Party’s Arguments: Precisely, the plaintiff had requested to appoint an additional trustee but then under the ‘Section 9 of the Government Proceedings Act 1956', it is important for AG to give a decision in this regard. However, the latter largely disapproved of this condition and that is why Chin Chee Kow (plaintiff) had to proceed to introduce ‘judicial review proceedings’ to directly challenge the decision made by Attorney General to withhold consent respectively[13]. These are the arguments that have been presented by two different parties.

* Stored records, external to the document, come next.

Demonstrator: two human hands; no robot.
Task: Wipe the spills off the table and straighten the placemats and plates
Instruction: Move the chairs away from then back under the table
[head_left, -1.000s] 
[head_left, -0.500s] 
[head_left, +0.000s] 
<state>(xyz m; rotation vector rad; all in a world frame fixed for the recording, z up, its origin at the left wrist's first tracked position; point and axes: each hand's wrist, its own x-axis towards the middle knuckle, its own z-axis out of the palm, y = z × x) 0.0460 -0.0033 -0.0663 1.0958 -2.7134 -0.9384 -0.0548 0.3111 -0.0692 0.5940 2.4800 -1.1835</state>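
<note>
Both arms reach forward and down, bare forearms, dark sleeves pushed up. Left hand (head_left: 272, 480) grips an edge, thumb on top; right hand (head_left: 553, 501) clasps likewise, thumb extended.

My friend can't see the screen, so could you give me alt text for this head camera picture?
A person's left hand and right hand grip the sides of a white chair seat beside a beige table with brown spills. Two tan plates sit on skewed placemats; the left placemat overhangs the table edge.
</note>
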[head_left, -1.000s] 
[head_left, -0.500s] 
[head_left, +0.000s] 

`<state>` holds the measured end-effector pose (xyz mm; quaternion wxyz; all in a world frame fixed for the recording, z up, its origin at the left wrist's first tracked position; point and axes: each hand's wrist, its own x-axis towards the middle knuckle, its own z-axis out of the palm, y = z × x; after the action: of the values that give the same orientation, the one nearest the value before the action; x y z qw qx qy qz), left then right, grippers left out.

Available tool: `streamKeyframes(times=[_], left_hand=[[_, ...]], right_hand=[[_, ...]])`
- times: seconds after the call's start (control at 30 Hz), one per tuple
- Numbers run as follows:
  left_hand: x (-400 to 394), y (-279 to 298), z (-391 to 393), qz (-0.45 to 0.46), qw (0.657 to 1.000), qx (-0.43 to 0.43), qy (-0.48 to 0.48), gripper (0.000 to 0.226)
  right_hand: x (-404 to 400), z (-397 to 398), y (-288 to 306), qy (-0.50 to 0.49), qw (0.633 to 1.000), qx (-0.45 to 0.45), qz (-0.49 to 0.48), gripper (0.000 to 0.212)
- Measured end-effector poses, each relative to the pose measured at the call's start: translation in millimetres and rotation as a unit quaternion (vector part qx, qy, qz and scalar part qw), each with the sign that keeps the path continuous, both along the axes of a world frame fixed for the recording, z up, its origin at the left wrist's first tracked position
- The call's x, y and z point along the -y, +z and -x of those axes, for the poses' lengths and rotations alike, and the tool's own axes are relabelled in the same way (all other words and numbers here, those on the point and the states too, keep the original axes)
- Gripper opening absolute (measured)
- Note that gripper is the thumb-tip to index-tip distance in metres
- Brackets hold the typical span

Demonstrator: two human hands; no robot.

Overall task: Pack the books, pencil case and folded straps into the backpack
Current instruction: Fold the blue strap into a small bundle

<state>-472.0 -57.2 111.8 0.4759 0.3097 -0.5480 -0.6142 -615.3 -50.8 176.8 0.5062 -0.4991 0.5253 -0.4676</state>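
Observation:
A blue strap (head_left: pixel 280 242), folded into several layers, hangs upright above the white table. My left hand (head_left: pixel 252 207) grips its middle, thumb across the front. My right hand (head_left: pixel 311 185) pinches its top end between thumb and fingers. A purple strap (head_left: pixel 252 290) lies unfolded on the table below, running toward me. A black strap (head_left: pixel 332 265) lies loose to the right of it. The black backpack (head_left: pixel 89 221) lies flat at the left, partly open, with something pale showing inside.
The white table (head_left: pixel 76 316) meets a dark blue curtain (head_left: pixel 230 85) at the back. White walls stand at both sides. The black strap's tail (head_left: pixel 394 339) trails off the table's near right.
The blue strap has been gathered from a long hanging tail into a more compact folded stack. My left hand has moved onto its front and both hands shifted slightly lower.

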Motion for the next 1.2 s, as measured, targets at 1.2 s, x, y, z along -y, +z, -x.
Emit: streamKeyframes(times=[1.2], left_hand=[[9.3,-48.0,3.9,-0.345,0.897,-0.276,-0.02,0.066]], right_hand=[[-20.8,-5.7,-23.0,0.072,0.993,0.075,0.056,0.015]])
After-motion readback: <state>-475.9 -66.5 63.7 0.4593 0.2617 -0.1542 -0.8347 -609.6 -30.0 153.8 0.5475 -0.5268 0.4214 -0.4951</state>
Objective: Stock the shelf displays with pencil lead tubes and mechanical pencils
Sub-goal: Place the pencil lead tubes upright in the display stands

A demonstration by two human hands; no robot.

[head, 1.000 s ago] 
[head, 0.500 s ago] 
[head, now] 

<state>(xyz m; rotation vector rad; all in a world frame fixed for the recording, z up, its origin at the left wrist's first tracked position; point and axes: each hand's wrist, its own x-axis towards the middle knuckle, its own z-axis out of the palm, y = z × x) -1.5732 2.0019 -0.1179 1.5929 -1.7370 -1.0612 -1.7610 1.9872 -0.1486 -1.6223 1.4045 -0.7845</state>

Comments: The comment that can be passed is that judicial power is not at all subjected to be removed right away from any existing civil courts. The jurisdiction that has been made in the High Court cannot be infringed or truncated. Therefore, thus, if governing statute finalizes an administrative decision, an aggrieved party must not at all be barred from attaining the court’s supervisory jurisdiction.[14] This can be understood as the final comment for this concerned case.

References

LexisNexis, 2022,  ‘Kerajaan Malaysia V Wong Pot Heng & Anor, [1997] 1 Mlj 437’ Latest Subsidiary Legislation, pp. 1-11.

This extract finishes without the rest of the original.